The man’s brows shot back up, and he hissed, “Jesus, no! He was my great-uncle!”

Oops.

There was probably no way to salvage this, was there? Especially not by saying, which for some reason Tristan did, “Sorry, you just looked like his type.”

So much for discretion.

The guy’s face covered a range of emotions between horror and disgust, then landed somewhere in the middle of them both, as though he’d tasted something truly awful on his finger sandwiches. “Oh, Jesus. He was ninety-two!”

“And still had perfect eyesight, apparently,” Tristan said, wincing apologetically. He decided that on balance it was probably better not to mention that Mr. Erskine had come on to Harry quite recently and had always been bragging to Tristan about what they could get up to if only he’d been twenty years younger. Maybe fifty years and Tristan would have considered it, but he’d always smiled, agreed, and flirted right back because Mr.
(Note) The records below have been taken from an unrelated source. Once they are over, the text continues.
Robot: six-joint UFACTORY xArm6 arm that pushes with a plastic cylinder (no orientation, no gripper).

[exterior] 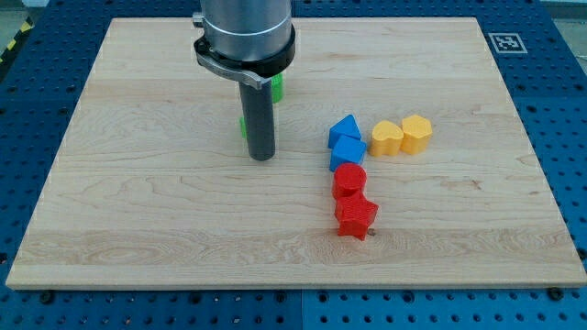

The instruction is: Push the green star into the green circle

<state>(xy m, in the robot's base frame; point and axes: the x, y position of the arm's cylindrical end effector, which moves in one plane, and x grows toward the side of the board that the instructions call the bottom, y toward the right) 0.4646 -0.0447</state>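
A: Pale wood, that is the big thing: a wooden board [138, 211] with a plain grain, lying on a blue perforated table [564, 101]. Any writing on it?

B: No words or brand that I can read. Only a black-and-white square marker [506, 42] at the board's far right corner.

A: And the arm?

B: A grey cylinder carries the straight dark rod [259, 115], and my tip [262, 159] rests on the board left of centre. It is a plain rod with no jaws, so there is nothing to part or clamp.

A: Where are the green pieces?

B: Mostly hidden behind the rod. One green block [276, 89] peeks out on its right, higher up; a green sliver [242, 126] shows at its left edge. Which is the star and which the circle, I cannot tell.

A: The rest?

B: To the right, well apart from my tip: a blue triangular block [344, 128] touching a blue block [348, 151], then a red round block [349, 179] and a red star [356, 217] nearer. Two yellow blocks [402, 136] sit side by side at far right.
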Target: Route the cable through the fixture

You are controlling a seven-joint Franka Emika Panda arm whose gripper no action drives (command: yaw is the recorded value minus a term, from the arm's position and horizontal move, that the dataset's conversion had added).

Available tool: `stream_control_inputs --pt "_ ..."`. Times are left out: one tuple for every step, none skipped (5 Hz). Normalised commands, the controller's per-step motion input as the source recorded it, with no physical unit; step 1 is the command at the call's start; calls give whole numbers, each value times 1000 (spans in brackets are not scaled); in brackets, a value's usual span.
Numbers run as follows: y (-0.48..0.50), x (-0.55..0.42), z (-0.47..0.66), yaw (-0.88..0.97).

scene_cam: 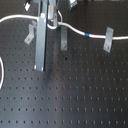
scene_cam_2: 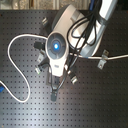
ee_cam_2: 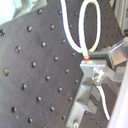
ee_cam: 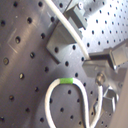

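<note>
The white cable (scene_cam: 75, 30) crosses the back of the black perforated board in the first exterior view, with its blue band (scene_cam: 87, 35) between two grey fixture clips (scene_cam: 64, 39) (scene_cam: 108, 40). A third clip (scene_cam: 31, 34) stands left of the tall grey gripper (scene_cam: 40, 65), whose bar hides part of the cable. In both wrist views the cable (ee_cam: 60, 90) (ee_cam_2: 75, 35) loops beside the clips (ee_cam: 57, 42) (ee_cam_2: 95, 67) and runs out from the gripper (ee_cam: 100, 78) (ee_cam_2: 100, 78), which looks shut on it. In the second exterior view the arm covers most of the fixture.
A slack loop of cable (scene_cam_2: 12, 65) lies wide on the board at the second exterior view's left. Another clip (scene_cam_2: 102, 59) stands at the second exterior view's right, with cable leading off past it. The arm's housing with a blue light (scene_cam_2: 55, 46) hangs over the middle.
</note>
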Motion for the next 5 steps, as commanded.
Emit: stream_control_inputs --pt "0 0 -17 0" --pt "349 -97 1 -103" --pt "251 -70 43 -66" --pt "1 0 64 0" --pt "11 -28 405 -20"
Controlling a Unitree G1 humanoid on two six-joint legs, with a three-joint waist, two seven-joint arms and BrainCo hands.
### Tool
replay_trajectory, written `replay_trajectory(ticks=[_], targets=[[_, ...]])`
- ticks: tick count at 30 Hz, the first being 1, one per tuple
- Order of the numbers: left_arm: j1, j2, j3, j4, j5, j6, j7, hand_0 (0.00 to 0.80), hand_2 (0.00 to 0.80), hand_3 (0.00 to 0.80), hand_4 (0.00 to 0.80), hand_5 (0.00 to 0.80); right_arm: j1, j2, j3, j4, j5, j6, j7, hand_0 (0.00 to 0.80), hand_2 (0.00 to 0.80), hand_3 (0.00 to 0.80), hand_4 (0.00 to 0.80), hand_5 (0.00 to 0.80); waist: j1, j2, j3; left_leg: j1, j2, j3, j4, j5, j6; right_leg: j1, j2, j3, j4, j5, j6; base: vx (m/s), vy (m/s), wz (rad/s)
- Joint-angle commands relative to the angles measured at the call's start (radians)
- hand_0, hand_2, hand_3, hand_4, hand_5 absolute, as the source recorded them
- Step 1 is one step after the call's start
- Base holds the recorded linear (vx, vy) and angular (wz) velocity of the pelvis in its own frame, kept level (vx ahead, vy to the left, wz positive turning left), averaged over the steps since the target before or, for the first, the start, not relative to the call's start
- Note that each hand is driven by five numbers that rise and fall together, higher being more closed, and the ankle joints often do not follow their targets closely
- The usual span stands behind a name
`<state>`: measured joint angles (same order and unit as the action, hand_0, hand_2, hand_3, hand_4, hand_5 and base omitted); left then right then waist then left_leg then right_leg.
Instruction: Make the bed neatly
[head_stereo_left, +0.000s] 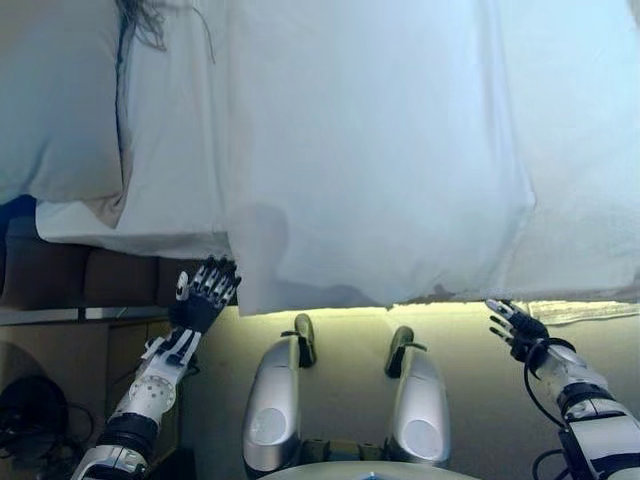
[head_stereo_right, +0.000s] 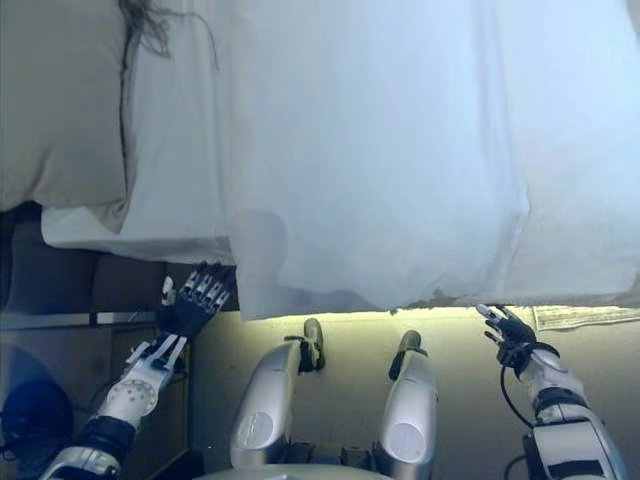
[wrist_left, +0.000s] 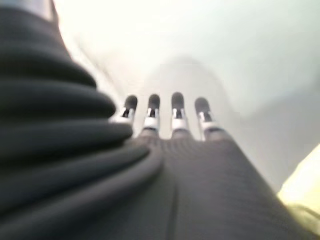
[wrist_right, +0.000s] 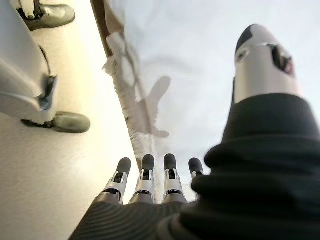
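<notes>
A white blanket (head_stereo_left: 380, 150) lies spread over the bed, its near edge hanging over the side facing me. A pale pillow (head_stereo_left: 55, 100) lies at the left end, on the white sheet (head_stereo_left: 170, 140). My left hand (head_stereo_left: 203, 292) is open, fingers straight, just below the blanket's left hanging corner, holding nothing; its fingers (wrist_left: 165, 112) point at the white cloth. My right hand (head_stereo_left: 515, 325) is open below the blanket's near edge at the right, holding nothing; its fingers (wrist_right: 155, 172) reach toward the hanging cloth.
The dark bed frame (head_stereo_left: 90, 280) shows under the sheet at the left. A pale floor (head_stereo_left: 350, 330) runs along the bed's near side. A low wooden stand (head_stereo_left: 60, 350) sits at the lower left with a dark object (head_stereo_left: 25, 405) beside it.
</notes>
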<state>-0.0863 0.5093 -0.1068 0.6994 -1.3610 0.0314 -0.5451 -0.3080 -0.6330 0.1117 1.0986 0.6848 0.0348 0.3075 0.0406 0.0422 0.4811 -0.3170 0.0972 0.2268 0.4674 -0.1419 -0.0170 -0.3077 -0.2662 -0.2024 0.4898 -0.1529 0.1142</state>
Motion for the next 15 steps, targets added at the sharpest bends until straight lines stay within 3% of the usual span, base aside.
replay_trajectory(ticks=[1,9,10,15], targets=[[-0.012,0.003,0.052,0.042,0.022,0.034,-0.082,0.000,0.000,0.000,0.000,0.000,0.037,0.004,0.026,-0.004,-0.061,-0.015,0.018,0.000,0.000,0.000,0.000,0.000,-0.021,-0.031,-0.093,0.076,-0.016,0.031,-0.042,-0.028,-0.003,0.041,0.059,-0.045,-0.074,0.043,-0.038,0.116,0.057,-0.09],[-0.032,-0.082,0.024,0.069,0.108,0.065,-0.273,0.000,0.000,0.000,0.000,0.000,0.129,0.077,0.011,0.013,-0.139,0.017,0.043,0.000,0.000,0.000,0.000,0.000,-0.045,-0.059,-0.163,0.177,-0.023,0.051,-0.191,0.042,-0.015,0.154,0.088,-0.053,-0.242,0.105,-0.035,0.094,0.044,-0.09],[-0.039,-0.086,0.018,0.070,0.126,0.073,-0.304,0.000,0.000,0.000,0.000,0.000,0.135,0.080,0.011,0.020,-0.145,0.022,0.047,0.000,0.000,0.000,0.000,0.000,-0.049,-0.059,-0.164,0.190,-0.023,0.045,-0.190,0.021,-0.023,0.166,0.091,-0.047,-0.241,0.088,-0.025,0.125,0.066,-0.16],[-0.184,-0.045,-0.038,0.084,0.127,0.100,-0.372,0.000,0.000,0.000,0.000,0.000,0.112,0.087,0.058,0.017,-0.146,0.037,0.017,0.000,0.000,0.000,0.000,0.000,-0.088,-0.067,-0.101,0.090,0.005,0.065,-0.091,0.000,-0.016,0.065,0.102,-0.013,-0.164,0.075,-0.040,-0.071,0.057,-0.11]])
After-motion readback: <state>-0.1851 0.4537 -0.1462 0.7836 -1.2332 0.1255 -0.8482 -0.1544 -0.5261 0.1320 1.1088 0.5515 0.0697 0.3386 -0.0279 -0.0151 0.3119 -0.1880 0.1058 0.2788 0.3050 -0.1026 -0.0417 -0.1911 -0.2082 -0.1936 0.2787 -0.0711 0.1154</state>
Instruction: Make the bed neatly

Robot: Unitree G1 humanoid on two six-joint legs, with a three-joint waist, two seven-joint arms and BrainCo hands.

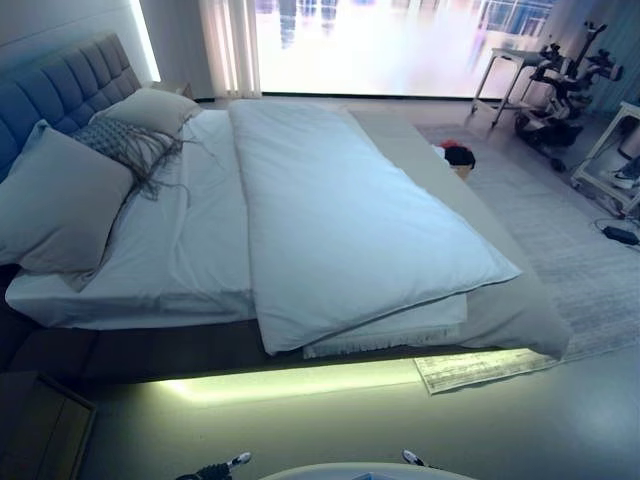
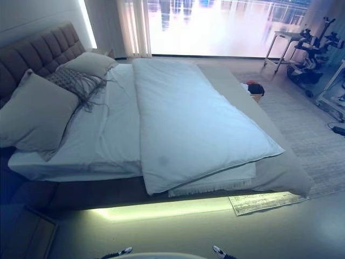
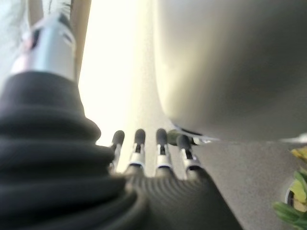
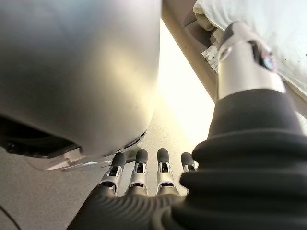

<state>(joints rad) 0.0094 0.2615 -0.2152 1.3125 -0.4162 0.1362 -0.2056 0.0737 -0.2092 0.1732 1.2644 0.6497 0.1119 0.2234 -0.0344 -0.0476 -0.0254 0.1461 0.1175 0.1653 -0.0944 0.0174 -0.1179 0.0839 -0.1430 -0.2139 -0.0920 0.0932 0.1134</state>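
Note:
A white duvet (image 1: 340, 220) lies lengthwise on the bed, covering its middle and right part, with its near corner hanging over the bed's edge. The white sheet (image 1: 190, 240) shows bare and creased to its left. A large pillow (image 1: 60, 200) and a smaller one (image 1: 150, 108) lean at the tufted headboard (image 1: 60, 90), with a grey fringed throw (image 1: 130, 145) between them. My left hand (image 3: 144, 153) and right hand (image 4: 144, 172) show only in their wrist views, fingers straight, holding nothing, away from the bed.
A pale rug (image 1: 580, 260) lies on the floor right of the bed. A dark nightstand (image 1: 40, 425) stands at the near left. A red and black object (image 1: 458, 156) sits beside the bed's far side. A white table and equipment (image 1: 560, 80) stand by the window.

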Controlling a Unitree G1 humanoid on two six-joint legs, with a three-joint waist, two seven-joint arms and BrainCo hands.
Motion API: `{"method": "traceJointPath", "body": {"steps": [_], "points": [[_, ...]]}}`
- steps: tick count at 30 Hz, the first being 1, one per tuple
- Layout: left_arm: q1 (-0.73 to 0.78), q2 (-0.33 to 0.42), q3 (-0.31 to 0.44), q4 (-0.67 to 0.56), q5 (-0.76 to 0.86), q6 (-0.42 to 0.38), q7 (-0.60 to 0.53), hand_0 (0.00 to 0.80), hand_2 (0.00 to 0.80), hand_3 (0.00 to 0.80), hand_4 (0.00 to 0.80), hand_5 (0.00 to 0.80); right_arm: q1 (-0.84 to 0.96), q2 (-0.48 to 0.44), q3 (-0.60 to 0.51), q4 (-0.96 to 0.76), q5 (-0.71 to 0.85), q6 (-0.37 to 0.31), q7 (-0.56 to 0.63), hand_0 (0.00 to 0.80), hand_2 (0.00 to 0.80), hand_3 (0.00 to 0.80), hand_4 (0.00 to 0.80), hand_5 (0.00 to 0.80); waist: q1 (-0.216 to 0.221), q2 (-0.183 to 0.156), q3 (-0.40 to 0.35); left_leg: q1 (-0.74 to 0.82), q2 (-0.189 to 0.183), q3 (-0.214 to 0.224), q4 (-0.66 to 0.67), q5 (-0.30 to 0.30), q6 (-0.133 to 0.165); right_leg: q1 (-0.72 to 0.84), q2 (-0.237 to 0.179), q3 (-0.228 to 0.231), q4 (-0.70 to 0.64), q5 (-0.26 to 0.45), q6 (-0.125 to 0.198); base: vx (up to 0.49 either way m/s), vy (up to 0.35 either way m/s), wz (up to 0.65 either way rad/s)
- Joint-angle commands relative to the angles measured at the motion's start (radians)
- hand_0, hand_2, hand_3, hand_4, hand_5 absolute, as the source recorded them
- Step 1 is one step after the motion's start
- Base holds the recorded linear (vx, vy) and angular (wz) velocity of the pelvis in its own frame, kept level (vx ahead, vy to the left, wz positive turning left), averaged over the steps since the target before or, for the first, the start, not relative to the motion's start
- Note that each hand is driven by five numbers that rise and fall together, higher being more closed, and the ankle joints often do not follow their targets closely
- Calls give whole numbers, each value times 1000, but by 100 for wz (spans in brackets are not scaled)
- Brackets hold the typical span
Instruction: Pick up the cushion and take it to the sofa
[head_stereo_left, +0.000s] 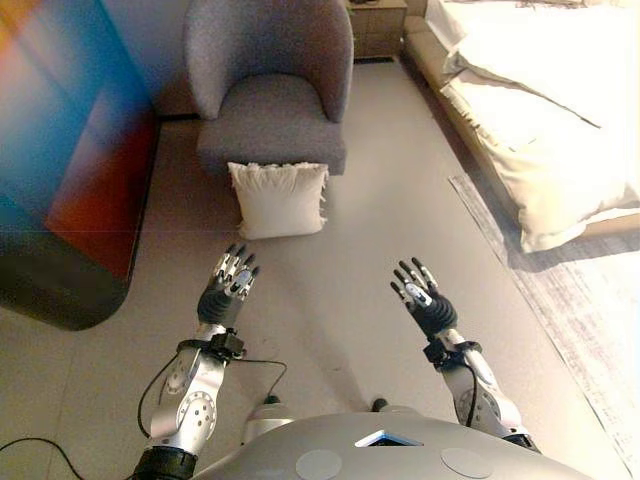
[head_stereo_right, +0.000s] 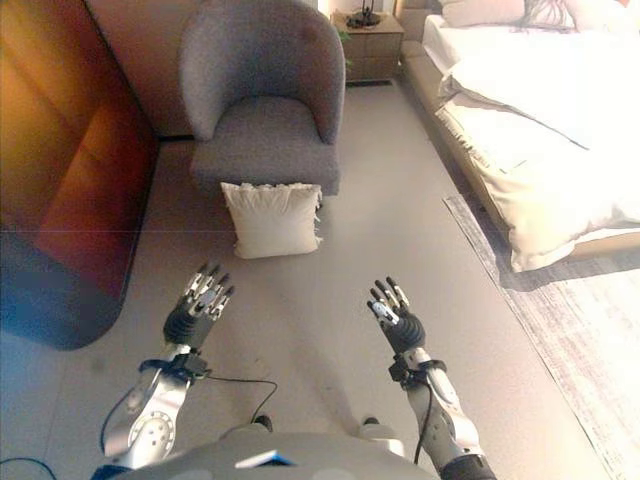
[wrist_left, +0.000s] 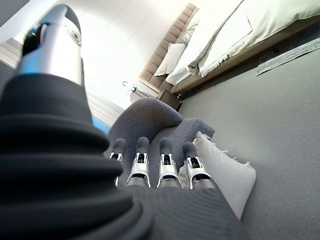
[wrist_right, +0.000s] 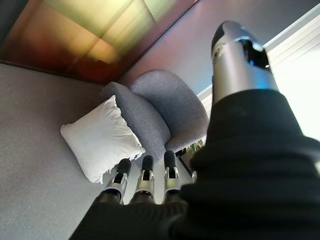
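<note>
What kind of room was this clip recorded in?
Most likely a bedroom, perhaps a hotel room: a made bed with white bedding along one side, a nightstand by its head, and a grey armchair with a white cushion leaning against its front.

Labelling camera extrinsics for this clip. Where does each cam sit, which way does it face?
Left eye view: on the head, looking down at the floor; cushion leaning on the grey sofa, bed, both arms, left hand and right hand open.
Right eye view: same scene from slightly beside it.
Left wrist view: on the left wrist, along its straight fingers toward cushion and sofa.
Right wrist view: on the right wrist, likewise.
All four share cushion and sofa.
</note>
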Motion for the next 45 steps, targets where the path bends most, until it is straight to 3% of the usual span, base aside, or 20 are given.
{"method": "traceJointPath", "body": {"steps": [1, 3, 6, 8, 10, 13, 15, 18, 20, 24, 26, 28, 29, 31, 32, 33, 34, 36, 40, 45], "points": [[-63, 32, 59, -31, -22, -62, -28, 0, 0, 0, 0, 0, -62, 30, -27, -75, 4, -60, 5, 0, 0, 0, 0, 0, 9, -7, 50, -32, -126, -8, 107, -126, 155, -98, -100, -11, 277, 83, 24, -7, 202, 0], [-82, 38, 62, -25, -14, -51, -34, 0, 0, 0, 0, 0, -62, 43, -23, -69, -5, -86, -18, 0, 0, 0, 0, 0, 7, 17, 65, -53, -140, -27, 146, -138, 183, -198, -158, 39, 506, 157, 9, -9, 292, 4], [-96, 42, 65, -20, -11, -23, -27, 0, 0, 0, 0, 0, -22, 47, -24, -79, -6, -111, -48, 0, 0, 0, 0, 0, -21, 44, 85, -55, -158, -86, 178, -161, 195, -315, -136, 157, 703, 235, -3, 35, 225, 61], [-96, 49, 71, -13, -26, -17, -21, 0, 0, 0, 0, 0, 8, 42, -30, -89, -7, -107, -38, 0, 0, 0, 0, 0, -44, 47, 91, -47, -164, -120, 195, -174, 187, -358, -101, 214, 689, 245, -6, 143, 55, 82], [-85, 59, 73, -12, -40, -20, -21, 0, 0, 0, 0, 0, 30, 28, -43, -94, -1, -95, -32, 0, 0, 0, 0, 0, -67, 25, 92, -35, -181, -150, 217, -200, 177, -366, -62, 235, 546, 249, 7, 251, -55, 56], [-74, 68, 59, -21, -50, -30, -11, 0, 0, 0, 0, 0, 18, 7, -54, -73, 22, -89, -26, 0, 0, 0, 0, 0, -87, -19, 98, -11, -211, -190, 239, -249, 173, -349, -31, 212, 276, 233, 37, 303, -101, 55], [-73, 73, 32, -29, -40, -35, -7, 0, 0, 0, 0, 0, -7, -14, -62, -52, 58, -86, -24, 0, 0, 0, 0, 0, -104, -45, 96, 28, -235, -238, 229, -271, 174, -384, 47, 176, 82, 197, 58, 421, -37, 37], [-76, 68, -6, -25, -26, -39, -3, 0, 0, 0, 0, 0, -17, -28, -71, -45, 80, -63, -46, 0, 0, 0, 0, 0, -124, -53, 89, 99, -252, -300, 214, -291, 178, -451, 121, 112, -2, 225, 56, 453, -6, 56], [-64, 60, -10, -28, -34, -28, -9, 0, 0, 0, 0, 0, -1, -22, -76, -44, 73, -48, -44, 0, 0, 0, 0, 0, -130, -56, 81, 138, -259, -317, 213, -317, 183, -480, 137, 60, -1, 236, 47, 518, -47, 70], [-34, 43, -5, -33, -54, -29, -17, 0, 0, 0, 0, 0, 21, -21, -72, -27, 51, -37, -1, 0, 0, 0, 0, 0, -132, -50, 68, 165, -255, -274, 232, -333, 190, -453, 112, -13, 54, 210, 24, 481, -67, 20], [-6, 25, -9, -49, -48, -29, -10, 0, 0, 0, 0, 0, 41, -25, -60, -47, 45, -31, 9, 0, 0, 0, 0, 0, -147, -30, 53, 205, -214, -233, 261, -269, 151, -445, 113, -38, 105, 197, 5, 579, -106, -37], [14, 16, -11, -57, -53, -23, 1, 0, 0, 0, 0, 0, 58, -23, -50, -68, 49, -27, 6, 0, 0, 0, 0, 0, -157, -14, 32, 224, -182, -209, 282, -179, 118, -427, 125, -45, 147, 169, -20, 503, -161, 8], [20, 9, -10, -63, -75, -14, 12, 0, 0, 0, 0, 0, 65, -25, -48, -89, 62, -22, 10, 0, 0, 0, 0, 0, -160, -1, 21, 221, -152, -189, 331, -73, 81, -400, 137, -49, 169, 133, -43, 451, -207, 6], [11, 4, -14, -78, -100, -22, 15, 0, 0, 0, 0, 0, 62, -25, -40, -100, 79, -33, 31, 0, 0, 0, 0, 0, -155, -7, 8, 163, -141, -153, 467, 43, 42, -340, 132, -48, 160, 92, -71, 426, -225, -8], [-3, -4, -13, -87, -107, -29, 8, 0, 0, 0, 0, 0, 55, -30, -39, -92, 72, -51, 31, 0, 0, 0, 0, 0, -139, -19, 7, 69, -128, -116, 636, 89, 23, -286, 121, -45, 146, 63, -91, 345, -192, -9], [-7, -6, -12, -89, -113, -27, 6, 0, 0, 0, 0, 0, 52, -32, -40, -88, 68, -58, 28, 0, 0, 0, 0, 0, -136, -27, 5, 37, -128, -107, 675, 99, 21, -275, 113, -44, 141, 56, -96, 381, -219, -14], [-24, -16, -18, -92, -140, -22, 4, 0, 0, 0, 0, 0, 34, -36, -44, -64, 61, -77, 22, 0, 0, 0, 0, 0, -123, -44, 17, -77, -94, -49, 831, 65, 23, -220, 99, -42, 126, 35, -115, 265, -144, -30], [-40, -26, -25, -90, -159, -26, 8, 0, 0, 0, 0, 0, 3, -44, -41, -45, 72, -100, 35, 0, 0, 0, 0, 0, -106, -53, 37, -178, -51, -8, 859, 25, 44, -176, 93, -28, 127, 4, -126, 265, -76, -29], [-34, -22, -2, -83, -176, -48, -13, 0, 0, 0, 0, 0, -21, -56, -40, -57, 69, -102, 24, 0, 0, 0, 0, 0, -72, -36, 73, -252, -18, -5, 564, 6, 69, -134, 112, 64, 163, -57, -121, 246, 121, -41], [-32, -24, 29, -63, -175, -29, -72, 0, 0, 0, 0, 0, 42, -43, -66, -70, 68, -108, 39, 0, 0, 0, 0, 0, -52, -6, 84, -274, 21, -82, 80, 101, 22, -64, 166, 181, 166, -105, -89, 308, 166, -27]]}}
Erskine was hilariously incorrigible and hell, a part of Tristan hoped to be just as outrageous at that age.

The guy’s brow furrowed. “Perfect eyesight?”

“Because you’re hot,” Tristan said, faltering. “Only now that I say it, that makes no sense, because you’re his nephew and not his hot younger lover, so he wouldn’t be looking at you like that at all. Shit.”

The guy looked at Tristan, down at his sandwiches, and then at Tristan again. “If you’ll excuse me, I’m going to go and eat my sandwiches somewhere else. Away from you.”

“Yes,” Tristan said. “Okay. Sorry for the confusion. It was nice to meet you.”